If my program is going to have large lists of numbers passed in through stdin
, what would be the most efficient way of reading this in?
The input I'm going to be passing into the program is going to be of the following format:
3,5;6,7;8,9;11,4;;
I need to process the input so that I can use the numbers between the colons (i.e I want to be able to use 3 and 5, 6 and 7 etc etc). The ;;
indicates that it is the end of the line.
I was thinking of using a buffered reader to read entire lines and then using parseInt.
Would this be the most efficient way of doing it?

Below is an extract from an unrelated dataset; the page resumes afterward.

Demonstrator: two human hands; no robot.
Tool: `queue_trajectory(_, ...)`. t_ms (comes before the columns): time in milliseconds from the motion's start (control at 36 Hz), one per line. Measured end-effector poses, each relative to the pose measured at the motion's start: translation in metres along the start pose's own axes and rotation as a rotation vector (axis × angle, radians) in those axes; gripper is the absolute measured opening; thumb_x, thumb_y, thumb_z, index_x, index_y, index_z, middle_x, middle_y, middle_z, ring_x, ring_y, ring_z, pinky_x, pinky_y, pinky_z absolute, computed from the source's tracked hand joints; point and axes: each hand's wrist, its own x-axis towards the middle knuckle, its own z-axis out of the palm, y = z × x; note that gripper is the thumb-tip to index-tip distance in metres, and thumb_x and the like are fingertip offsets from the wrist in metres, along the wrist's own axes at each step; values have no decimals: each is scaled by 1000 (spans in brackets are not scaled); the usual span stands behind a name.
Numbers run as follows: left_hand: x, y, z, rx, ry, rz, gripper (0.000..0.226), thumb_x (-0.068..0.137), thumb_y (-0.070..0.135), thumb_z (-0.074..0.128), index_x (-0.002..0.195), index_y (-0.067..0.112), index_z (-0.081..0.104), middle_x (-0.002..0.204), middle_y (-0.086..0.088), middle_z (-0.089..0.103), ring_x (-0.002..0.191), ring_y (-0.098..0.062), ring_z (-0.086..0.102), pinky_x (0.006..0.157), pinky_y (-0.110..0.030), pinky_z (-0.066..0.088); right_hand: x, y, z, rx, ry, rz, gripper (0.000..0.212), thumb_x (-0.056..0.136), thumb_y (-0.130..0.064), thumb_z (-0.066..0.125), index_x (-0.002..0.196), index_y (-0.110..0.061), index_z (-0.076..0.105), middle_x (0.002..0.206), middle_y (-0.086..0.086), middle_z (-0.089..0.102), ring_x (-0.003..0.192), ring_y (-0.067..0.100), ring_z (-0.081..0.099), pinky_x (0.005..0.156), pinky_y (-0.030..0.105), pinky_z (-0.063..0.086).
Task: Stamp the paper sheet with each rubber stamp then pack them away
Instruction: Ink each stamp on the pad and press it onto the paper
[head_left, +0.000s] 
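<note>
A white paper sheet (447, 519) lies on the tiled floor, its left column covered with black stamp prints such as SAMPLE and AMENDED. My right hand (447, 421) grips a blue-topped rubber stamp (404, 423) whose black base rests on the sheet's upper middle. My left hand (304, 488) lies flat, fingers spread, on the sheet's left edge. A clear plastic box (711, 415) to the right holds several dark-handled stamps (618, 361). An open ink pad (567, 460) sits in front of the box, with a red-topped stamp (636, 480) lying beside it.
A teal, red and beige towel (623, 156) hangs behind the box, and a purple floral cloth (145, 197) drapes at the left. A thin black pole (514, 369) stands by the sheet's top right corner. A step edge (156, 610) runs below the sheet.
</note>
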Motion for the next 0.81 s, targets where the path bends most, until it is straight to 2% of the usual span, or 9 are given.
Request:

One other fairly elegant way to handle this is to allow strtol
to parse the input by advancing the string to be read to endptr
as returned by strtol
. Combined with an array allocated/reallocated as needed, you should be able to handle lines of any length (up to memory exhaustion). The example below uses a single array for the data. If you want to store multiple lines, each as a separate array, you can use the same approach, but start with a pointer to array of pointers to int. (i.e. int **numbers
and allocate the pointers and then each array). Let me know if you have questions:
#include <stdio.h>
#include <stdlib.h>
#include <string.h>
#include <errno.h>
#define NMAX 256
int main () {
char *ln = NULL; /* NULL forces getline to allocate */
size_t n = 0; /* max chars to read (0 - no limit) */
ssize_t nchr = 0; /* number of chars actually read */
int *numbers = NULL; /* array to hold numbers */
size_t nmax = NMAX; /* check for reallocation */
size_t idx = 0; /* numbers array index */
if (!(numbers = calloc (NMAX, sizeof *numbers))) {
fprintf (stderr, "error: memory allocation failed.");
return 1;
}
/* read each line from stdin - dynamicallly allocated */
while ((nchr = getline (&ln, &n, stdin)) != -1)
{
char *p = ln; /* pointer for use with strtol */
char *ep = NULL;
errno = 0;
while (errno == 0)
{
/* parse/convert each number on stdin */
numbers[idx] = strtol (p, &ep, 10);
/* note: overflow/underflow checks omitted */
/* if valid conversion to number */
if (errno == 0 && p != ep)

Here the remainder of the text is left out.